- Book: Gospel of Matthew
- Christian Bible part: New Testament

= Matthew 11:30 =

Matthew 11:30 is the final verse in the eleventh chapter of the Gospel of Matthew in the New Testament.

==Content==
In the original Greek according to Westcott-Hort this verse reads:
Ὁ γὰρ ζυγός μου χρηστός, καὶ τὸ φορτίον μου ἐλαφρόν ἐστιν.

In the King James Version of the Bible the text reads:
For my yoke is easy, and my burden is light.

The New International Version translates the passage as:
For my yoke is easy and my burden is light.

==Analysis==
The yoke here is given in opposition to the yoke of sin and the Mosaic law, under which they had previous been groaning. The law of the Gospel is called a yoke, according to John McEvilly, because like every other law, "it binds us to certain duties, and forbids us to transgress certain limits". In the same way it is called a "burden" because "we are obliged to bear it, to live according to it, and to fulfil it".

==Commentary from the Church Fathers==
Chrysostom: "And therefore in beginning the Divine Law He begins with humility, and sets before us a great reward, saying, And ye shall find rest for your souls.
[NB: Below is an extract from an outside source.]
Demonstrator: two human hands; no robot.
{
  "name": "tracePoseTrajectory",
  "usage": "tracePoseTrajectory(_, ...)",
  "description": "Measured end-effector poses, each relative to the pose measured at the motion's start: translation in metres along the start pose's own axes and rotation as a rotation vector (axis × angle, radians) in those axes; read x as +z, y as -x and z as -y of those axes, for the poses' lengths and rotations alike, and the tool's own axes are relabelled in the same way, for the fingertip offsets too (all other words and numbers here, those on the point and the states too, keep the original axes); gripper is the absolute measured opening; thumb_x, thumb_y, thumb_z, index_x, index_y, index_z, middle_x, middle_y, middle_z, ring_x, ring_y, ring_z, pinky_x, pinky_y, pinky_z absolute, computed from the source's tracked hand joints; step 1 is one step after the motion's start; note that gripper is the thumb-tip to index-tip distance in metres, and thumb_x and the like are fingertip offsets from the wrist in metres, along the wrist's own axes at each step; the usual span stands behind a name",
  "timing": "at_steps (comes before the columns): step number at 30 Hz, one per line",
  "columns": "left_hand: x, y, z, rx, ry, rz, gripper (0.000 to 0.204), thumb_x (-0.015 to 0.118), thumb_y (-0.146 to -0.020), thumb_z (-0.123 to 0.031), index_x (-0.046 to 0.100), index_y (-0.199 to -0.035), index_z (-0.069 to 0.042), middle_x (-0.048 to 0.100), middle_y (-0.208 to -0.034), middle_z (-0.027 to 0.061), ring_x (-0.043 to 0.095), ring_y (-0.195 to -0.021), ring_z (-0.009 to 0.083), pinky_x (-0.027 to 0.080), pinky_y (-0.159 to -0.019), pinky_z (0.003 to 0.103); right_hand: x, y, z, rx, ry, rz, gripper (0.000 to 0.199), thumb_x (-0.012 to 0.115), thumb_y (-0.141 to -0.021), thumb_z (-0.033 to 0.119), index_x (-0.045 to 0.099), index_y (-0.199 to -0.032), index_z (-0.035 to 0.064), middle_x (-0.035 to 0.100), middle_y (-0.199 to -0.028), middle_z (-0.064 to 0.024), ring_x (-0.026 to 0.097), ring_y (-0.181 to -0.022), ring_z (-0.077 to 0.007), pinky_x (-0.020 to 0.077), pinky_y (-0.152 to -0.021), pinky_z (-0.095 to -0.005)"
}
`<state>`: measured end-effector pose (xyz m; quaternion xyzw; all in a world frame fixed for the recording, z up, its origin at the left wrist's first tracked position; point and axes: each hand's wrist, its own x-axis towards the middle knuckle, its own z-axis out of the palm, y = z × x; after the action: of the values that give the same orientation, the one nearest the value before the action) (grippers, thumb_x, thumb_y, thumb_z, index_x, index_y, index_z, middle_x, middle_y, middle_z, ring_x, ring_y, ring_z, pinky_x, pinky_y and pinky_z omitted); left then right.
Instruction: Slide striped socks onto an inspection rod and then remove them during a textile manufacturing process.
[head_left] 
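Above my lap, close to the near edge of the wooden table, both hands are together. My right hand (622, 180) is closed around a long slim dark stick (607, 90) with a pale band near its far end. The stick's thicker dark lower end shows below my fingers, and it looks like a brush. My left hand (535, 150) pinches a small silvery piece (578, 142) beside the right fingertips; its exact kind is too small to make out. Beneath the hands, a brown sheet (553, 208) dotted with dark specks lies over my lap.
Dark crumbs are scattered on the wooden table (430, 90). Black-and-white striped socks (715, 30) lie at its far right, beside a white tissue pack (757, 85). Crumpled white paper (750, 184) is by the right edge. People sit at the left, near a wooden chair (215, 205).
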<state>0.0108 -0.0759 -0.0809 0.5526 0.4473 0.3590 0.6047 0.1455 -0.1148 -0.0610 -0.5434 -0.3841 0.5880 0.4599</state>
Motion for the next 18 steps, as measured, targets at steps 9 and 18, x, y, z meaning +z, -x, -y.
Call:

This is the highest reward, you shall not only be made useful to others, but shall make yourself to have peace; and He gives you the promise of it before it comes, but when it is come, you shall rejoice in perpetual rest. And that they might not be afraid because He had spoken of a burden, therefore He adds, For my yoke is pleasant, and my burden light."

Hilary of Poitiers: "He holds forth the inducements of a pleasant yoke, and a light burden, that to them that believe He may afford the knowledge of that good which He alone knoweth in the Father."
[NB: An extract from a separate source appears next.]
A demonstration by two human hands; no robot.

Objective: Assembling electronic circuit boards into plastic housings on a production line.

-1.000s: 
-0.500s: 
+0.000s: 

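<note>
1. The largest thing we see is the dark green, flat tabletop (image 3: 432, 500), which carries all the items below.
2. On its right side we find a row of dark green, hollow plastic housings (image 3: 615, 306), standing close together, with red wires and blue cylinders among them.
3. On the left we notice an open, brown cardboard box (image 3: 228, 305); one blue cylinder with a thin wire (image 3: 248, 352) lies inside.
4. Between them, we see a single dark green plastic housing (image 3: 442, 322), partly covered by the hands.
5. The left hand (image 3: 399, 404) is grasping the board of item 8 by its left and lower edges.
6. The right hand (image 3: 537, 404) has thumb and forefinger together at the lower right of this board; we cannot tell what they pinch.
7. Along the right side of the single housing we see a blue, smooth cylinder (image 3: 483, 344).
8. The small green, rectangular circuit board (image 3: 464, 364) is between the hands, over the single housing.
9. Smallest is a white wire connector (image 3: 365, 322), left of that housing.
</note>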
Gregory the Great: "What burden is it to put upon the neck of our mind that He bids us shun all desire that disturbs, and turn from the toilsome paths of this world?"
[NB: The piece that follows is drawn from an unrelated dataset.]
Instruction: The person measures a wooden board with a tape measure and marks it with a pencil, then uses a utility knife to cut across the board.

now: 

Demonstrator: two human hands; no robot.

Hilary of Poitiers: "And what is more pleasant than that yoke, what lighter than that burden? To be made better, to abstain from wickedness, to choose the good, and refuse the evil, to love all men, to hate none, to gain eternal things, not to be taken with things present, to be unwilling to do that to another which yourself would be pained to suffer."

Rabanus Maurus: "But how is Christ’s yoke pleasant, seeing it was said above, Narrow is the way which leadeth unto life? (Mat. 7:14.) That which is entered upon by a narrow entrance is in process of time made broad by the unspeakable sweetness of love."

Augustine: "So then they who with unfearing neck have submitted to the yoke of the Lord endure such hardships and dangers, that they seem to be called not from labour to rest, but from rest to labour. But the Holy Spirit was there who, as the outward man decayed, renewed the inward man day by day, and giving a foretaste of spiritual rest in the rich pleasures of God in the hope of blessedness to come, smoothed all that seemed rough, lightened all that was heavy. Men suffer amputations and burnings, that at the price of sharper pain they may be delivered from torments less but more lasting, as boils or swellings. What storms and dangers will not merchants undergo that they may acquire perishing riches? Even those who love not riches endure the same hardships; but those that love them endure the same, but to them they are not hardships. For love makes right easy, and almost nought all things however dreadful and monstrous. How much more easily then does love do that for true happiness, which avarice does for misery as far as it can?"

Jerome: "And how is the Gospel lighter than the Law, seeing in the Law murder and adultery, but under the Gospel anger and concupiscence also, are punished? Because by the Law many things are commanded which the Apostle fully teaches us cannot be fulfilled; by the Law works are required, by the Gospel the will is sought for, which even if it goes not into act, yet does not lose its reward. The Gospel commands what we can do, as that we lust not; this is in our own power; the Law punishes not the will but the act, as adultery. Suppose a virgin to have been violated in time of persecution; as here was not the will she is held as a virgin under the Gospel; under the Law she is cast out as defiled."

==Uses==
===Music===
The King James Version of this verse is cited as a text in the English-language oratorio "Messiah" by George Frideric Handel (HWV 56).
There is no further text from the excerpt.